> MATERIAL FOR THE TASK:
---*---

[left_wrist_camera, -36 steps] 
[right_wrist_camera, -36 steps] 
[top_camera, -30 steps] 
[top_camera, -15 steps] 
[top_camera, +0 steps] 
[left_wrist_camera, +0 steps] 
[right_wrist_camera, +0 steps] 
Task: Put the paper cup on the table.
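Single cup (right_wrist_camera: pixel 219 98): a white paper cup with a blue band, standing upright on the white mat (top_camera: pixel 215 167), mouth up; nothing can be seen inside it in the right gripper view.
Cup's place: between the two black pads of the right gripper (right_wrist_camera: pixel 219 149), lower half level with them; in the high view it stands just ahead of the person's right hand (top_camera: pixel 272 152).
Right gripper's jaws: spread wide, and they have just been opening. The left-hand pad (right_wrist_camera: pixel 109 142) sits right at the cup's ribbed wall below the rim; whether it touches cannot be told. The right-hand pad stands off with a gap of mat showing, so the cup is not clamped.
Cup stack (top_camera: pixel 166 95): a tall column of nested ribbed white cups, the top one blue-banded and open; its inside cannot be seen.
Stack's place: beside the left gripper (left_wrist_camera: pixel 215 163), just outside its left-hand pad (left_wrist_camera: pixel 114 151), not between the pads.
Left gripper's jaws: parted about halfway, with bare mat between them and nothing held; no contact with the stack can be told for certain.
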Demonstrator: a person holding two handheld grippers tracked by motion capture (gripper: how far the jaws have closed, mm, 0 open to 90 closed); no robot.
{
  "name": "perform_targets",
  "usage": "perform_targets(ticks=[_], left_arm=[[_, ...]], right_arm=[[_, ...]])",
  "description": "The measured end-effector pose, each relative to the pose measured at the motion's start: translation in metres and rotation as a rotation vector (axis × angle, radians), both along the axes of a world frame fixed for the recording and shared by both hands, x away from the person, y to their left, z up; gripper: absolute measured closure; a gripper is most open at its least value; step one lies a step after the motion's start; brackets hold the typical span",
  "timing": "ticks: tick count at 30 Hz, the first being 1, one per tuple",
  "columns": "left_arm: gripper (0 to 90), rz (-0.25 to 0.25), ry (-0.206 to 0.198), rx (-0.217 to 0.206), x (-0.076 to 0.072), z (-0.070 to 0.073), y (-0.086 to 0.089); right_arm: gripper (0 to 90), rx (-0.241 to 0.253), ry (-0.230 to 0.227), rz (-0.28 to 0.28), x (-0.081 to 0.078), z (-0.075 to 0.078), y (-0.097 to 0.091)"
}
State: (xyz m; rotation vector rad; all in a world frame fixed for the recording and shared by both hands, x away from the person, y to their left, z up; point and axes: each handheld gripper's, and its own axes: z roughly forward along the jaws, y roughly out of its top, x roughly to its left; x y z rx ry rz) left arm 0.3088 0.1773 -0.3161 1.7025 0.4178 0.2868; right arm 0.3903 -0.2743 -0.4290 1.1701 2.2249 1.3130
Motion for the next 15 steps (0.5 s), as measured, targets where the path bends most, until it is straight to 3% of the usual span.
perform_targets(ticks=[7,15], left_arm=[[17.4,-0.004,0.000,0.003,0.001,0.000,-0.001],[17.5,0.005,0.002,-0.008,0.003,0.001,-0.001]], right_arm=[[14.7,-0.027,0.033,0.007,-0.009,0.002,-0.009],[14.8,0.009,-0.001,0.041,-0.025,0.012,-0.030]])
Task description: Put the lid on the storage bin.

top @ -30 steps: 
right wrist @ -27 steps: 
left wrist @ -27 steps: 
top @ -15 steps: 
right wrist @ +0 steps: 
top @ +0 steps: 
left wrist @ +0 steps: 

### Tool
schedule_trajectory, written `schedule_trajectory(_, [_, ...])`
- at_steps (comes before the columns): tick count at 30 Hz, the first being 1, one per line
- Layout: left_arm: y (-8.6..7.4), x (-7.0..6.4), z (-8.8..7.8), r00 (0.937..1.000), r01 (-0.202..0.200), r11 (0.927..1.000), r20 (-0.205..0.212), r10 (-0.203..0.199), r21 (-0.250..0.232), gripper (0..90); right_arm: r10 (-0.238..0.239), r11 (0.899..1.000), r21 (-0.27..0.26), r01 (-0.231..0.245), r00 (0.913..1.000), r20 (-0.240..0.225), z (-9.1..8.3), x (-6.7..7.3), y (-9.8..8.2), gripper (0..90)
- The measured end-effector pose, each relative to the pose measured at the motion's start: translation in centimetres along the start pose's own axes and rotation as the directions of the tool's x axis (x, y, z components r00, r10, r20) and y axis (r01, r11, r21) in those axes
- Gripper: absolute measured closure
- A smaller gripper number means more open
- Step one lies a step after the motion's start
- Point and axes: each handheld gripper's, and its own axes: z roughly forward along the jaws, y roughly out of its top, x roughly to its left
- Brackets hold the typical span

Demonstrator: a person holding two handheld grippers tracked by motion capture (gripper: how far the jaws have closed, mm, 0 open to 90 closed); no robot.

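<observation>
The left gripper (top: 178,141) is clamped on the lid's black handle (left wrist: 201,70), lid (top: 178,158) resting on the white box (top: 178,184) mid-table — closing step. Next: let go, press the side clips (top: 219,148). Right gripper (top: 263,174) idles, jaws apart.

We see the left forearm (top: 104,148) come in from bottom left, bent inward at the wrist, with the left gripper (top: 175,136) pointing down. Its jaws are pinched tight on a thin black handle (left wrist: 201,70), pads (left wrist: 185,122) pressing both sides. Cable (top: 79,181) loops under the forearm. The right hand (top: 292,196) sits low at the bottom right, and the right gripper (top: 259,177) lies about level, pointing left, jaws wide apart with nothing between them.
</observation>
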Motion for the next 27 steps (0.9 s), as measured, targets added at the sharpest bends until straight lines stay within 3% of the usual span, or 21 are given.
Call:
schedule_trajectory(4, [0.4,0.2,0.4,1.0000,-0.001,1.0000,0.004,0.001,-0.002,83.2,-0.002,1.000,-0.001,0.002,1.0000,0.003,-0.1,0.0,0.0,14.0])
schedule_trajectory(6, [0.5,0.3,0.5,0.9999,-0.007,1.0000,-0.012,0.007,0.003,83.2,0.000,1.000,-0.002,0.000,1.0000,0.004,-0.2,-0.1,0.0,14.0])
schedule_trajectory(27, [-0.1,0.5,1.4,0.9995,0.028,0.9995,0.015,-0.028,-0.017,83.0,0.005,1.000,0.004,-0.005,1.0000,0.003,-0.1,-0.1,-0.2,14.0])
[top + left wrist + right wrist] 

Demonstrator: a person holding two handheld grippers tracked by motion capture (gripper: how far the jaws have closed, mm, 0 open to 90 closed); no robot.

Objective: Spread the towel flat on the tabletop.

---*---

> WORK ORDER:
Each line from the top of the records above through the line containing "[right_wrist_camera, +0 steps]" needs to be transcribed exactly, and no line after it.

> OUTPUT:
[left_wrist_camera, -36 steps] 
[right_wrist_camera, -36 steps] 
[top_camera, -30 steps] 
[top_camera, -15 steps] 
[top_camera, +0 steps] 
[left_wrist_camera, +0 steps] 
[right_wrist_camera, +0 steps] 

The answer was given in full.